Week after week, we read about the results of studies that researchers have just released.
Playing with fire can cause burns. Drinking bleach is dangerous to your health. Blondes still have more fun. And so on.
So I was hardly surprised last week when I read about new research on 21,000 people that finds firstborn children get more parental attention -- 3,000 hours more -- than their siblings. Not only that, but more quality time is spent with firstborns even as they get older.
I could have saved those researchers at Brigham Young University a lot of time and money. All they needed to do was call. I'm a second child. My brother, Gary, is three years older.
Gary had 36 months of undivided attention before I arrived on the scene. And now it's proven he got undivided attention after I arrived, too.

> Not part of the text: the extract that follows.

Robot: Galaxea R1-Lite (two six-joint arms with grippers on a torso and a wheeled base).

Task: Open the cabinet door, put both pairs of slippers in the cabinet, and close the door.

Not that I didn't already know.
I'm not saying I was abused, ignored or left on the hillside to fend off the wolves. I'm just asking where my baby album is.
I remember cleaning out the attic with my mom a few years ago, and we came upon Gary's. There was page after page of photographs of a fat farm baby. Gary arriving home from the hospital. Gary on a blanket. Gary with his teddy bear.
I then asked where my baby album was. Mom just mumbled. She finally confessed she wasn't sure there was one.
It was then I realized what we second children have long known: To the victor go the spoils, the victor being he who arrives at the finish line first. The firstborn.
Strangely enough, Gary's whole life is finish lines. He's a successful college track coach. Big Ten champions, even.
Who knows how successful I could have been if only my parents had paid as much attention to me?
None of us has any control over when we arrive, of course. Maybe if I hadn't been fooling around wherever I was before I arrived on this planet, I would have been the first one here.
But I wasn't. I dawdled. In fact, I dawdled so long, I was even late arriving as No. 2 son.
I have come to accept my place in the pecking order. In fact, I think second place comes with certain advantages.
Since no one seems to be paying much attention to us -- all eyes on numero uno -- we get to do what we want.
We don't have to set an example. We can disappear for a while. We can even watch our older siblings and not repeat their mistakes. It helps if the older sib screws up, not that we would ever hope for that.
I have friends who are third or fourth or fifth in birth order. I'm sure there are studies about how they fit into the great scheme of things, too. Maybe they're the ones who go into show business just to get some attention. (Judy Garland was youngest of three sisters.)
All I know is that I was cuter than my brother, even if there are few photos to prove it.
I also can take solace in knowing I'll always be younger. The best revenge of all.